The right kind of sales culture and growth mentality can motivate our teams. When we point out to our teams that our best-run branches and most talented bankers tend to be our best salespeople as well, we shine a light on one of the keys to prolonged sales success.
We earn additional business and expand our customer bases by being not just competent but exceptional at our jobs. In an increasingly technology-driven and commoditized industry, bankers must differentiate themselves through personal actions.
Frankly, the best-performing branches and team members have a better product to sell: themselves. They realize a critical part of earning new and additional business is actually asking folks for it.
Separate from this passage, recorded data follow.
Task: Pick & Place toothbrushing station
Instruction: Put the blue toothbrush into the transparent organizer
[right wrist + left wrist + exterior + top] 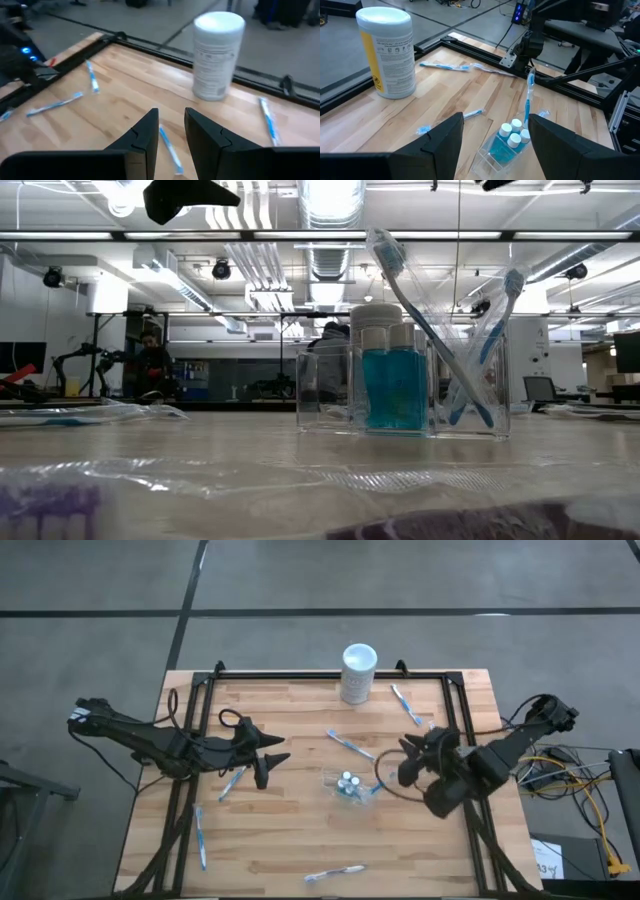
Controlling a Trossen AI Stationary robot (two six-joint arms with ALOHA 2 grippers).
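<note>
When lowering over the worktop (300, 840), keep right hand (171, 119), narrowly parted and empty, off the clear cup (350, 786) just beside it, centred on the loose toothbrush (170, 146) just ahead; leave left hand (272, 762) spread, waiting opposite.

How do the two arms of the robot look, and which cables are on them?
Both arms are dark and jointed. The left gripper has pointed black fingers and looping black cables. The right gripper is bulkier, with a looped dark cable; its fingers are flat and black.
</note>
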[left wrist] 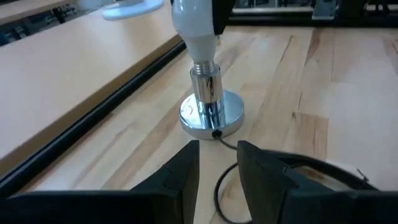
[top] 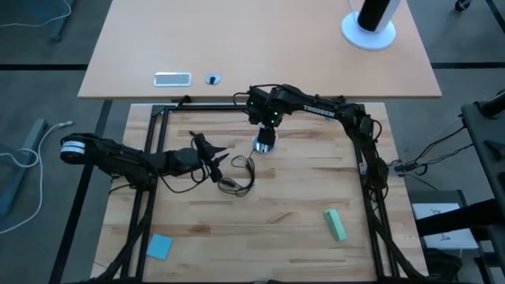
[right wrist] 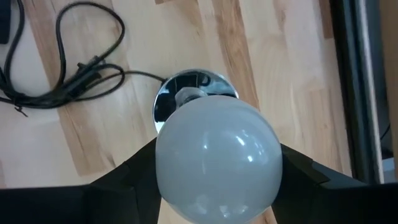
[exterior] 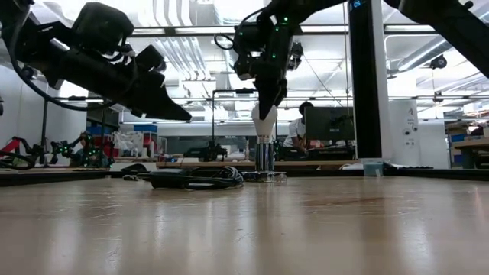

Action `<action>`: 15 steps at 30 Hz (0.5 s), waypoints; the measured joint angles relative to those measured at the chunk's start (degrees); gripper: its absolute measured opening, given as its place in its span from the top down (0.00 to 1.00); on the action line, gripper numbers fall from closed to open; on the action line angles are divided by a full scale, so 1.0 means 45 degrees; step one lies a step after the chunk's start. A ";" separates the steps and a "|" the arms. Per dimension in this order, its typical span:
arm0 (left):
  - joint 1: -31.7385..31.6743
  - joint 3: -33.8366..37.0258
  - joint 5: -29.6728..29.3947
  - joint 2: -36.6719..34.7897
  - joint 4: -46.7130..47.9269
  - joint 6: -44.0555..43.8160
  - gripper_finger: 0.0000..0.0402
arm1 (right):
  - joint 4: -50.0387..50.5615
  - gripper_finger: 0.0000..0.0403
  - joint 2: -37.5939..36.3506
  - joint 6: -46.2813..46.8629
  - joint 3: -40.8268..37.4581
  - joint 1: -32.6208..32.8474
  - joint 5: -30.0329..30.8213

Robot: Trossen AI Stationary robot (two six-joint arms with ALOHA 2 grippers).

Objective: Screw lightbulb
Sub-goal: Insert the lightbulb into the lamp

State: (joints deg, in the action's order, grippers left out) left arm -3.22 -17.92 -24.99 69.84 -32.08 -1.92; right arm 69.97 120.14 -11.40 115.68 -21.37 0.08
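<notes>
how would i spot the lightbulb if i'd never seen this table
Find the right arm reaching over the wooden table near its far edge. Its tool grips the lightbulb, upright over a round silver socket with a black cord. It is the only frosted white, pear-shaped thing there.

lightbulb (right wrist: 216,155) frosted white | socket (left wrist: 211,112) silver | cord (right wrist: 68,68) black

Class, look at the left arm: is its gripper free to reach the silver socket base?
Probably yes. The left gripper faces the socket base with only bare wood and the black cord between them.
</notes>
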 joint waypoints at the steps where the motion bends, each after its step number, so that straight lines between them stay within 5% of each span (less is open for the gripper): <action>1: 0.0000 0.0015 0.0000 -0.0020 0.0030 -0.0036 0.76 | -0.0025 0.48 0.0000 -0.0028 -0.0084 0.0000 0.0000; 15: 0.0000 -0.0009 0.0005 0.0049 -0.0048 -0.0081 0.72 | -0.0691 0.42 0.0000 -0.0180 -0.0636 0.0010 -0.0031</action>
State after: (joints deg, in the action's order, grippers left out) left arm -3.22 -17.96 -24.97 70.06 -32.29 -2.29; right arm 66.87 120.14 -12.21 112.81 -21.32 -0.06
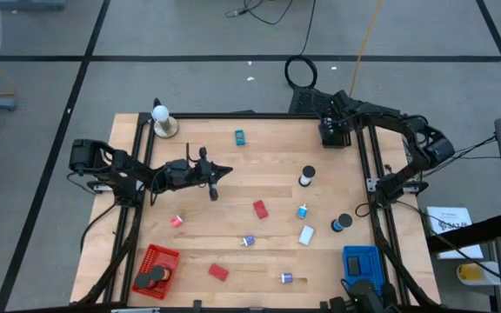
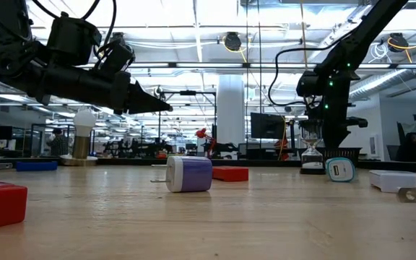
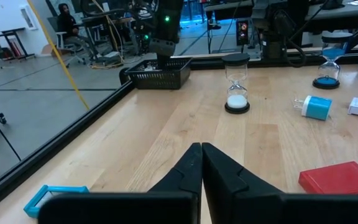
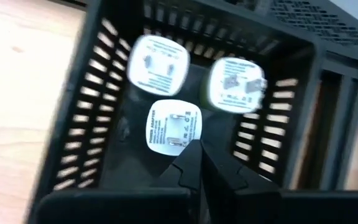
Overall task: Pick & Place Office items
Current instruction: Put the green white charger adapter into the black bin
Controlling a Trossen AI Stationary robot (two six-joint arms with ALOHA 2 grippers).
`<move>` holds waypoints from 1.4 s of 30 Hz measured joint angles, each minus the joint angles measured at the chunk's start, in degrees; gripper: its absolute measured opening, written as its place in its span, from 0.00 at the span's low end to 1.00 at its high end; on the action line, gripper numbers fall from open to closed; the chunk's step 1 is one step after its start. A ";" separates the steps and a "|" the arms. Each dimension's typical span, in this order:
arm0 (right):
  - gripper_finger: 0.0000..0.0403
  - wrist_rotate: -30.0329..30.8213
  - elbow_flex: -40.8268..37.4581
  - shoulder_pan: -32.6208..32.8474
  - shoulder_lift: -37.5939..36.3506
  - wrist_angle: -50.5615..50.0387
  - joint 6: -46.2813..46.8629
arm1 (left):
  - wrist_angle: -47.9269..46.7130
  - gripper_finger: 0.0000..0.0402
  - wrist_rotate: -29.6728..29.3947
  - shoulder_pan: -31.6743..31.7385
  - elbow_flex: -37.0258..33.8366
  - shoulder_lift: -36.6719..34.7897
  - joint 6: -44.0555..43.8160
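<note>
The office items (image 1: 260,209) lie spread over the middle and lower right of the high view; I judge my left gripper (image 1: 223,171), fingers pressed together and empty, nearest the red block just below-right; my right gripper (image 1: 332,129), closed and empty, hangs over the black basket (image 1: 327,136) at upper right.

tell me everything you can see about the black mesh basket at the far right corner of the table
The black basket is a small box with slotted mesh walls, plastic or coated wire by its look, open at the top. It sits upright on the wooden table in the far right corner, against the frame rail. Inside lie three white power adapters, label faces up, close together on its floor. The right gripper hangs just above its opening, fingers shut and holding nothing. Nothing else appears to touch the basket.
</note>
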 joint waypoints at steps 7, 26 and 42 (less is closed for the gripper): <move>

Our top producers tend to be the folks who go through a box of business cards faster than most. They ask more questions and show more interest in learning about people. They pop in on more small businesses in their markets. They go out of their way to say "hi" and meet folks they do not know yet wherever they may be.
They do all they can to let folks know who they are, where they are, what they do, and that they'd love the opportunity to help them if ever the need arises. Our top producers also tend to treat customers in their branches more like valued guests and the lifeblood of their businesses than as disruptions of their days.
I also stress to bankers that "shaking hands and kissing babies" is hardly an alternative to the multitude of new and old marketing channels that we must pursue to remain competitive today. But the idea that we've somehow reached a point where customers aren't moved or influenced by personal interactions is fallacious.
A sales culture is not our enemy. Not knowing what a healthy one looks like is.
Dave Martin is an executive vice president and chief development officer at Financial Supermarkets Inc., a Market Contractors subsidiary that offers design, construction, consulting and training services for retail banking programs. He can be reached at email@example.com and on Twitter at @instorebank.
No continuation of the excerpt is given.